**Task item:** Every record below must be set down again exactly as given.
┌──
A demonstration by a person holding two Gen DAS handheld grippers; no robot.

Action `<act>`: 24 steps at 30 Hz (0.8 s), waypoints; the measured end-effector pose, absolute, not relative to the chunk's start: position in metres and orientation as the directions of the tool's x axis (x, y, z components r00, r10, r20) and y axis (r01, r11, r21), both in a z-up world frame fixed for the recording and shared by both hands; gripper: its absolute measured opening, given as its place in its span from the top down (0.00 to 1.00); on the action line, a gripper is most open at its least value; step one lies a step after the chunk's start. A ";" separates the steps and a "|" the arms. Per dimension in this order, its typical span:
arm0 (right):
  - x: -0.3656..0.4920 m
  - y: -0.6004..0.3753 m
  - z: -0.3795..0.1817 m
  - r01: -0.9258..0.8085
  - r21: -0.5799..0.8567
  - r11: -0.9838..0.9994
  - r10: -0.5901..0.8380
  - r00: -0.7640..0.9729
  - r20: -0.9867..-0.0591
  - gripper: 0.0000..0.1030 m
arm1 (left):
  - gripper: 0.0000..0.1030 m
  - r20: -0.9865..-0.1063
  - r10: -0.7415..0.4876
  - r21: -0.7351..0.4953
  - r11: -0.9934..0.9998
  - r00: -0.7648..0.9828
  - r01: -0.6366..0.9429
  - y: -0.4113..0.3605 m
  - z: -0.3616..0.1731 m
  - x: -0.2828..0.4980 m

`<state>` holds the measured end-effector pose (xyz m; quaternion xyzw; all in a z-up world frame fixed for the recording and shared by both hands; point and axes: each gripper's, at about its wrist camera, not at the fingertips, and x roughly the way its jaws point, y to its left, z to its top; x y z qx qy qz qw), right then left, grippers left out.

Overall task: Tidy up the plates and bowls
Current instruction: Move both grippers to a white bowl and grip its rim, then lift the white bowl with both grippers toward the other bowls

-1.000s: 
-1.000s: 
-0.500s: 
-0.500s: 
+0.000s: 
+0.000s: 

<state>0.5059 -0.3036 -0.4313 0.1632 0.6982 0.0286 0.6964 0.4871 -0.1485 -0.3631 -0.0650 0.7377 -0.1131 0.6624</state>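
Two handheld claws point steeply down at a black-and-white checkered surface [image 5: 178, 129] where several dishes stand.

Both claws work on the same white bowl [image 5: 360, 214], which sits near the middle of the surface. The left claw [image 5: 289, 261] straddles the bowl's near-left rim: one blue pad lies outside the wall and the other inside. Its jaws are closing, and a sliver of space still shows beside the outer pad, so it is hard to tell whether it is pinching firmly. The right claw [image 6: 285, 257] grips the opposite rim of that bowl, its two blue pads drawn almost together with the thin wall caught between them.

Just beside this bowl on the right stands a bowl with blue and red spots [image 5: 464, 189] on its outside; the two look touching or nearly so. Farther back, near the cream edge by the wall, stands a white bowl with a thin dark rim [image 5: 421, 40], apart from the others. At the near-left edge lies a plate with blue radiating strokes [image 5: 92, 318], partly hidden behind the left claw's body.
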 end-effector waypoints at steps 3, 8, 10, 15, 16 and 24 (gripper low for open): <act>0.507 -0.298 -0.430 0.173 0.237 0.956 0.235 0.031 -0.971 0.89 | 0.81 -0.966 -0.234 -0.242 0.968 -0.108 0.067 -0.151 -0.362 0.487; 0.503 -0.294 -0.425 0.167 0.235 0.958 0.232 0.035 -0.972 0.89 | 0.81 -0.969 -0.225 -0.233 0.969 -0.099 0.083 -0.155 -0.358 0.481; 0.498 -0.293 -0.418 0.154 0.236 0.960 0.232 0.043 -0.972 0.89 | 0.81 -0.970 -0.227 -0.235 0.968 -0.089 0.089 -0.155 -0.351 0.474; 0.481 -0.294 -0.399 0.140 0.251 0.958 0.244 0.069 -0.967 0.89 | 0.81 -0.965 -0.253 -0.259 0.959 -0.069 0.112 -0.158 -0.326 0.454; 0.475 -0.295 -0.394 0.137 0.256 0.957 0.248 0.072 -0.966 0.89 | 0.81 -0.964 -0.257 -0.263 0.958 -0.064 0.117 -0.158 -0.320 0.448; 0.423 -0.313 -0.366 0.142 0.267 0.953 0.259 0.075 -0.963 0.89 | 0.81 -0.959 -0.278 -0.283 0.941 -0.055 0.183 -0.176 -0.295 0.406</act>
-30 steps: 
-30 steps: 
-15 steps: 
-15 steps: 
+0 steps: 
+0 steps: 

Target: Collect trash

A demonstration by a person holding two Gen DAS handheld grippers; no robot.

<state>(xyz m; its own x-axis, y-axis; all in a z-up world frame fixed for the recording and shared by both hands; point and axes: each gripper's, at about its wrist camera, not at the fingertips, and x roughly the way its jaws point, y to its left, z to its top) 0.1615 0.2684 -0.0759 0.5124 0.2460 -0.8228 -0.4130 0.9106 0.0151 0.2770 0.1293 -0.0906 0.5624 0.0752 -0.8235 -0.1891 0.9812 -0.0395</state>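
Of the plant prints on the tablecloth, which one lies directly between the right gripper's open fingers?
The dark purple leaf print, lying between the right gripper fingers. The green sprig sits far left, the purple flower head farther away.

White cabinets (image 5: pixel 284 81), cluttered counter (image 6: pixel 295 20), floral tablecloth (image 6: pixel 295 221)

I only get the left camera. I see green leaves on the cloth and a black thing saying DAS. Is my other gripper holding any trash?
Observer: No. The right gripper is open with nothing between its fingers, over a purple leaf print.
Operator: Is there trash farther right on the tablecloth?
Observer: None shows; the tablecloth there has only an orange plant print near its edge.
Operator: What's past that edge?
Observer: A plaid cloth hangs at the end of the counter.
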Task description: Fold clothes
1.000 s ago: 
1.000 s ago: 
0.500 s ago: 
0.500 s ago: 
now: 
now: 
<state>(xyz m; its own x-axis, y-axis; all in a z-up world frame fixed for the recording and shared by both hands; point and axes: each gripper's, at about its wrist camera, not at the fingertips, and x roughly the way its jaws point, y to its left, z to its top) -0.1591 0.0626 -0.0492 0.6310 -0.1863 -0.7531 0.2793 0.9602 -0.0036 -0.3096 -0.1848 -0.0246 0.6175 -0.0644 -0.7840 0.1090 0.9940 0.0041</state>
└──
**Answer to this problem:**
A demonstration by a person holding two Gen DAS handheld grippers; no robot.

Action `<act>`: 24 steps at 30 Hz (0.8 s), waypoints; the measured end-effector pose, absolute, not relative to the chunk's start: position in metres and orientation as the directions of the tool's x axis (x, y, z components r00, r10, r20) and y axis (r01, r11, r21), both in a z-up world frame fixed for the recording and shared by both hands; gripper: its absolute measured opening, given as its place in its span from the top down (0.00 to 1.00); on the action line, a gripper is most open at its least value; step one lies a step after the chunk's start. A ";" separates the steps and a "|" the arms. Per dimension in this order, its typical span:
arm0 (right):
  - x: -0.3656..0.4920 m
  - y: -0.6004..0.3753 m
  - z: -0.3795..0.1817 m
  - r01: -0.9258..0.8085
  - r21: -0.5799..0.8567
  - r11: -0.9838..0.9994
  - r10: -0.5901..0.8380
  - r00: -0.7640..0.9729
  - r20: -0.9867..-0.0591
  - gripper: 0.0000..0.1030 m
arm1 (left):
  - gripper: 0.0000..0.1030 m
  - r20: -0.9865..-0.1063
  - r10: -0.7415..0.4876
  - r21: -0.7351..0.4953
  - r11: -0.9934..0.9998
  - r00: -0.7648..0.9828
  - r01: -0.6366..0.9429
  - y: -0.4113..0.3605 m
  - z: -0.3616..0.1731 m
  - x: -0.2828..0.4980 m

`<state>` holds the measured end-effector pose (xyz m; quaternion xyzw; all in a z-up world frame fixed for the recording and shared by both hands; point and axes: each gripper's, at about its wrist camera, not at the fingertips, and x roughly the way its jaws point, y to its left, z to its top; x y z qx qy qz qw), right then left, grippers left out.

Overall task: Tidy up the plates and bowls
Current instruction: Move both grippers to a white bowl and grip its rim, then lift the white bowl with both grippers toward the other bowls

-1.000s: 
-1.000s: 
-0.500s: 
-0.500s: 
+0.000s: 
+0.000s: 

<state>0.5059 -0.3036 -0.4313 0.1632 0.6982 0.0286 0.6964 0.4871 -0.1485 -0.3631 -0.0650 0.7377 -0.1131 0.6624</state>
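Two handheld claws point steeply down at a black-and-white checkered surface [image 5: 178, 129] where several dishes stand.

Both claws work on the same white bowl [image 5: 360, 214], which sits near the middle of the surface. The left claw [image 5: 289, 261] straddles the bowl's near-left rim: one blue pad lies outside the wall and the other inside. Its jaws are closing, and a sliver of space still shows beside the outer pad, so it is hard to tell whether it is pinching firmly. The right claw [image 6: 285, 257] grips the opposite rim of that bowl, its two blue pads drawn almost together with the thin wall caught between them.

Just beside this bowl on the right stands a bowl with blue and red spots [image 5: 464, 189] on its outside; the two look touching or nearly so. Farther back, near the cream edge by the wall, stands a white bowl with a thin dark rim [image 5: 421, 40], apart from the others. At the near-left edge lies a plate with blue radiating strokes [image 5: 92, 318], partly hidden behind the left claw's body.
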 end-effector waypoints at steps 3, 8, 10, 15, 16 and 24 (gripper low for open): <act>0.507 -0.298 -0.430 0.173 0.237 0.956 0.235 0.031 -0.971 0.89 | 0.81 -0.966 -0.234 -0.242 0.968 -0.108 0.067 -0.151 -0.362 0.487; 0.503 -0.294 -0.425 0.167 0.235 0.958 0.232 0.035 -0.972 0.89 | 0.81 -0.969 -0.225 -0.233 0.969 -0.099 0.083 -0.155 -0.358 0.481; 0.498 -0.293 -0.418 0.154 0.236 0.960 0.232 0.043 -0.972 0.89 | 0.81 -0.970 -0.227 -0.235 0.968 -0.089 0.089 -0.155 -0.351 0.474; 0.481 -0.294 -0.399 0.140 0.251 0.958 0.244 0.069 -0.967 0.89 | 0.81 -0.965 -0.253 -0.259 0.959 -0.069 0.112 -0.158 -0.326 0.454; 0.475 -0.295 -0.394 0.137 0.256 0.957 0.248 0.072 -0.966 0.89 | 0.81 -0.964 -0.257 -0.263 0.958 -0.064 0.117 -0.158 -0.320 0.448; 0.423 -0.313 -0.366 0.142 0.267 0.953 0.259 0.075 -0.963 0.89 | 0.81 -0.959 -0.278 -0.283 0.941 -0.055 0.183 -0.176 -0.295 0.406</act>
-30 steps: 
-30 steps: 
-15 steps: 
-15 steps: 
+0 steps: 
+0 steps: 

Target: Collect trash

A demonstration by a person holding two Gen DAS handheld grippers; no robot.

<state>(xyz m; its own x-axis, y-axis; all in a z-up world frame fixed for the recording and shared by both hands; point and axes: each gripper's, at about its wrist camera, not at the fingertips, and x roughly the way its jaws point, y to its left, z to its top) 0.1615 0.2684 -0.0759 0.5124 0.2460 -0.8228 -0.4130 0.9106 0.0151 0.2770 0.1293 -0.0906 0.5624 0.0752 -0.8235 -0.1891 0.9812 -0.0395</state>
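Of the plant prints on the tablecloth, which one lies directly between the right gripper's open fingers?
The dark purple leaf print, lying between the right gripper fingers. The green sprig sits far left, the purple flower head farther away.

White cabinets (image 5: pixel 284 81), cluttered counter (image 6: pixel 295 20), floral tablecloth (image 6: pixel 295 221)

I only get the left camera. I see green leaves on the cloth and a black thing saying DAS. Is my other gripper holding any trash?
Observer: No. The right gripper is open with nothing between its fingers, over a purple leaf print.
Operator: Is there trash farther right on the tablecloth?
Observer: None shows; the tablecloth there has only an orange plant print near its edge.
Operator: What's past that edge?
Observer: A plaid cloth hangs at the end of the counter.
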Task description: Fold clothes
1.000 s ago: 
1.000 s ago: 
0.500 s ago: 
0.500 s ago: 
now: 
now: 
<state>(xyz m; its own x-axis, y-axis; all in a z-up world frame fixed for the recording and shared by both hands; point and axes: each gripper's, at about its wrist camera, not at the fingertips, and x roughly the way its jaws point, y to its left, z to its top) -0.1591 0.0626 -0.0492 0.6310 -0.1863 -0.7531 0.2793 0.9602 -0.0036 -0.3096 -0.1848 -0.0246 0.6175 -0.0644 -0.7840 0.1090 0.9940 0.0041</state>

What needed an answer now has one.